Intervention de Alima Boumediene-Thiery

Réunion du 14 septembre 2006 à 15h00
Prévention de la délinquance — Article 1er

Photo de Alima Boumediene-ThieryAlima Boumediene-Thiery :

Puisque nous avons le plaisir de débattre en présence du ministre délégué aux collectivités territoriales, nous pouvons revenir sur la question essentielle, à savoir le rôle du maire.

Cela a été dit à plusieurs reprises, le maire, malgré l'importance de son rôle, n'a pas vocation à diriger la politique de prévention de la délinquance dans sa ville.

Je comprends que ce rôle, qui relève souvent de l'informel, soit reconnu comme étant au coeur de la prévention. Mais cela ne peut en rien justifier le fait que soient accordés au maire des pouvoirs exorbitants, lesquels se retourneront inévitablement contre lui, car ils porteront atteinte, à un moment donné, à sa crédibilité.

Élu favori des Françaises et des Français, le maire ne peut continuer à bénéficier de ce statut privilégié qu'à la condition qu'il demeure dans son rôle de réflexion, d'animation et de coordination d'une politique de prévention.

D'ailleurs, les maires, dans leur majorité, sont réticents à cet accroissement de leurs pouvoirs. Au cours des auditions, nous avons souvent entendu les maires souligner l'importance qu'ils attachaient à la reconnaissance de leur rôle et dire combien il pouvait être risqué et dangereux de codifier ce rôle de manière officielle.

Nombreux sont ceux qui demandent que leur rôle actuel soit reconnu par les différents partenaires - la police nationale, la justice, le préfet - qui, trop souvent, ne daignent même pas répondre à leurs courriers ou à leurs appels. Les maires veulent que s'instaure un véritable partenariat, sans que ce dernier soit obligatoirement axé sur cette politique.

D'un côté, vous clamez haut et fort que vous désirez faire du maire le patron de la politique de prévention de la délinquance, alors que, de l'autre, vous maintenez sa soumission au plan préfectoral de prévention de la délinquance et, pratiquement, vous le maintenez sous la tutelle du préfet en ce domaine ! N'est-ce pas contradictoire ?

Du reste, ce projet de loi est truffé de dispositions qui entretiennent la confusion des compétences et des responsabilités, et sont parfois en contradiction avec d'autres textes.

On observe une confusion entre les compétences et les responsabilités du maire, mais aussi avec celles du préfet, du juge, des conseillers généraux - car c'est souvent le conseil général qui gère la politique sociale -, des travailleurs sociaux, voire des membres du corps enseignant.

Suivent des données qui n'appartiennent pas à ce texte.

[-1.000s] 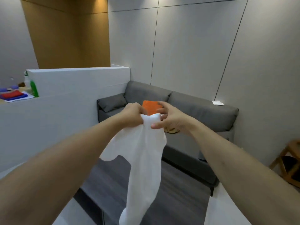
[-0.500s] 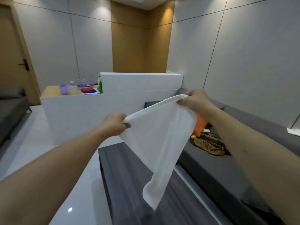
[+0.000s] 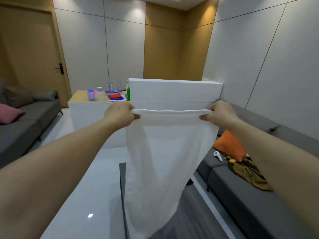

Cette confusion institutionnelle est de nature à entraîner une rupture de confiance à trois niveaux.

Il s'agit, d'abord, d'une rupture de confiance entre le maire et ses habitants. Ces derniers considéreront désormais que le maire a basculé du camp de la prévention à celui de la répression. Ce personnage politique le plus proche des préoccupations des citoyens, celui qui représente souvent l'espoir, suscitera, à n'en pas douter, la crainte, voire la délation.

Il s'agit, ensuite, d'une rupture de confiance entre les familles en difficulté et les travailleurs sociaux, lesquels risquent d'apparaître aux yeux de celles-ci comme des agents de contrôle social, contraints de communiquer des informations confidentielles, nominatives, à un grand nombre de personnes, dont le maire et ses représentants.

Il s'agit, enfin, d'une rupture de confiance entre le maire et les travailleurs sociaux, qui peuvent être amenés à considérer le maire non plus comme un recours, une personne au plus près du terrain, avec qui l'on collabore librement et efficacement, mais plutôt comme quelqu'un qui imposera une politique dans ce domaine d'intervention, au risque de perturber le modèle de la coopération et d'aller parfois jusqu'à la délation.

Cet amendement tend précisément à faire en sorte que cet élu voit sa place reconnue au coeur de ce partenariat, sans que sa mission soit dénaturée.